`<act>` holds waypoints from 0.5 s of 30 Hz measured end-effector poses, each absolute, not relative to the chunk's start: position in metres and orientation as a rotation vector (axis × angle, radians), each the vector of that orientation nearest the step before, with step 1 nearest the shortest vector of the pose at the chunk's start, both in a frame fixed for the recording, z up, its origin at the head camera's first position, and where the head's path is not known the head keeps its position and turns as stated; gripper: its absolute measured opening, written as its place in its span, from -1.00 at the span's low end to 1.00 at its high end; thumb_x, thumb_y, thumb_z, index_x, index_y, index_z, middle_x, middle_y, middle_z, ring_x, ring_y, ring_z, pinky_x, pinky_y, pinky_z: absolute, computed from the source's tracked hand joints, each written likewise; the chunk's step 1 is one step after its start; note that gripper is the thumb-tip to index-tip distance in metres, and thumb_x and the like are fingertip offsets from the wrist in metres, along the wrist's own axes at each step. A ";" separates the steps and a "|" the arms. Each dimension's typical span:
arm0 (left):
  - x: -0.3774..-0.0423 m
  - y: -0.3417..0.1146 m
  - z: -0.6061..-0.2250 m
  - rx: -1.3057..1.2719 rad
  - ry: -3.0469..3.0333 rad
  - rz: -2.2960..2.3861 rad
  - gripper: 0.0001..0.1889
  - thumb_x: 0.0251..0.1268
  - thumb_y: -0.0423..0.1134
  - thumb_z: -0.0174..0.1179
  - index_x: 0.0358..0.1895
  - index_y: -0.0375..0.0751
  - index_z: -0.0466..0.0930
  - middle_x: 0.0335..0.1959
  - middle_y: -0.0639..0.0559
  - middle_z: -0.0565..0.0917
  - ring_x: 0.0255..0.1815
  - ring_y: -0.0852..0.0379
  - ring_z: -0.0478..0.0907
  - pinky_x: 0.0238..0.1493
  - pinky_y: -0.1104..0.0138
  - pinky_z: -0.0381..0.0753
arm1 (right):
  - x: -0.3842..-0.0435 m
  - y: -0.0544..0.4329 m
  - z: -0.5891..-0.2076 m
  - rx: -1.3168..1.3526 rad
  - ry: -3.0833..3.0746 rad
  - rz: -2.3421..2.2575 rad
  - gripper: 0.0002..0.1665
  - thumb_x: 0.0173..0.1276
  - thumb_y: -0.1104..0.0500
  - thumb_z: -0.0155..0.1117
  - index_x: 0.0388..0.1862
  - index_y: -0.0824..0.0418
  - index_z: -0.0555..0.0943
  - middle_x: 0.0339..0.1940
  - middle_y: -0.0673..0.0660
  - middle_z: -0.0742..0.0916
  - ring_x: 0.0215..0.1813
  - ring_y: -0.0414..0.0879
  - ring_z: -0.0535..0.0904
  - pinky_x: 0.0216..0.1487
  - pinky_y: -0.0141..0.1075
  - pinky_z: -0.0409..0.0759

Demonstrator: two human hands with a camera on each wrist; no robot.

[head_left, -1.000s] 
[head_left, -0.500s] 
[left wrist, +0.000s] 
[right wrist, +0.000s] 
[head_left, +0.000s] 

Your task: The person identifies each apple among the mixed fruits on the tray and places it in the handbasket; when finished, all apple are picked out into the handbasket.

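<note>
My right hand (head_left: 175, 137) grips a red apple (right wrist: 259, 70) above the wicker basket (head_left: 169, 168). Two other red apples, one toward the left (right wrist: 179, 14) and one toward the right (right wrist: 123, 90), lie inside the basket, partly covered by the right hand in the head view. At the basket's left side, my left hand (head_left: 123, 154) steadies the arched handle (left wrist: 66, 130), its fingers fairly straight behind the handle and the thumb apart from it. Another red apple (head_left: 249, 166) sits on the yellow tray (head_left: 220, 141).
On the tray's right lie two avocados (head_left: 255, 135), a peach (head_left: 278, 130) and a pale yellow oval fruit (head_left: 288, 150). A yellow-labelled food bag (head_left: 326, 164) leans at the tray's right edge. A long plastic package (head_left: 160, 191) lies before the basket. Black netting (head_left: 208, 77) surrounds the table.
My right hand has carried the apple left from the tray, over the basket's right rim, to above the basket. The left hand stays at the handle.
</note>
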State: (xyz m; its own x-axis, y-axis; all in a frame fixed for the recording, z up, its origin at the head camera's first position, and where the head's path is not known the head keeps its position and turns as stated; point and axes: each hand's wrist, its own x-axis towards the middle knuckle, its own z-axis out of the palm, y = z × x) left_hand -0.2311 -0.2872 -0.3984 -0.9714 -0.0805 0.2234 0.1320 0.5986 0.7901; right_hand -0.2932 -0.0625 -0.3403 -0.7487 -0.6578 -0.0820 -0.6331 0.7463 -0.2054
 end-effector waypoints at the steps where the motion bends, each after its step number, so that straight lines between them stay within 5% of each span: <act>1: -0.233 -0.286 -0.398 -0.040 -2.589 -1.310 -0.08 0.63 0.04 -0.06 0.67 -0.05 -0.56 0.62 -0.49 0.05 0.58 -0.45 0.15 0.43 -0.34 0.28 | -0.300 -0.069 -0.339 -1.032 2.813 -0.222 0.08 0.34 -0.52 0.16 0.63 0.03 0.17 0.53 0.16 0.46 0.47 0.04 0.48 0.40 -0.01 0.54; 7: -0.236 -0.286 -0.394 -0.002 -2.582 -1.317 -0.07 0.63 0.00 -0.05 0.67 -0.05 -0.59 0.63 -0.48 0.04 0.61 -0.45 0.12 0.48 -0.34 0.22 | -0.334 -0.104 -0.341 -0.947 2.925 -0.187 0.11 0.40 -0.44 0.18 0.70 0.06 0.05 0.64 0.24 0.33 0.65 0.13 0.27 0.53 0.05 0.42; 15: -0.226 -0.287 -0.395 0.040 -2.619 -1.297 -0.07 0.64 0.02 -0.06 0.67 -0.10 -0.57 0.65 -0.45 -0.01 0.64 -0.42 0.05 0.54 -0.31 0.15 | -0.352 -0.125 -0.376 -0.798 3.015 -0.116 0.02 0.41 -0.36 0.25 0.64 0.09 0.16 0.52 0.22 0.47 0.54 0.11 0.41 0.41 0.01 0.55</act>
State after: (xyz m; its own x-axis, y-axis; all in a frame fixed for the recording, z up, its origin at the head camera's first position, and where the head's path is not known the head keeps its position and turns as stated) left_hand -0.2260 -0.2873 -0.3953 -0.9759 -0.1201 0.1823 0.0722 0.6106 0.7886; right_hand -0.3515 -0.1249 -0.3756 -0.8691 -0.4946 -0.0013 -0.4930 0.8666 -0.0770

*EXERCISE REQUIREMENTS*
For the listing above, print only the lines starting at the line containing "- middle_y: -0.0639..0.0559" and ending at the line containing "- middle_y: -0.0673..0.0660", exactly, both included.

*RESULT OF THIS TASK*
  - middle_y: -0.0639..0.0559
  - middle_z: -0.0565..0.0917
  - ring_x: 0.0255..0.1815
  - ring_y: -0.0852..0.0379
  - ring_z: -0.0478..0.0907
  - pinky_x: 0.0238..0.1493
  - pinky_y: -0.1104..0.0138
  - pinky_z: -0.0381..0.0753
arm1 (right):
  - x: -0.3842..-0.0435 m
  - y: -0.0544..0.4329 m
  - z: -0.5891..-0.2076 m
  - rx: -1.3168..1.3526 rad
  - ry: -3.0833..3.0746 rad
  - rz: -2.3421..2.2575 rad
  - gripper: 0.0002..0.1665
  - thumb_x: 0.0173..0.1276
  - thumb_y: -0.1104..0.0500
  - thumb_z: -0.0155..0.1117
  - index_x: 0.0388..0.1862
  - index_y: -0.0824..0.0418
  - index_z: -0.0555..0.0943
  - middle_x: 0.0339..0.1940
  - middle_y: -0.0673..0.0660

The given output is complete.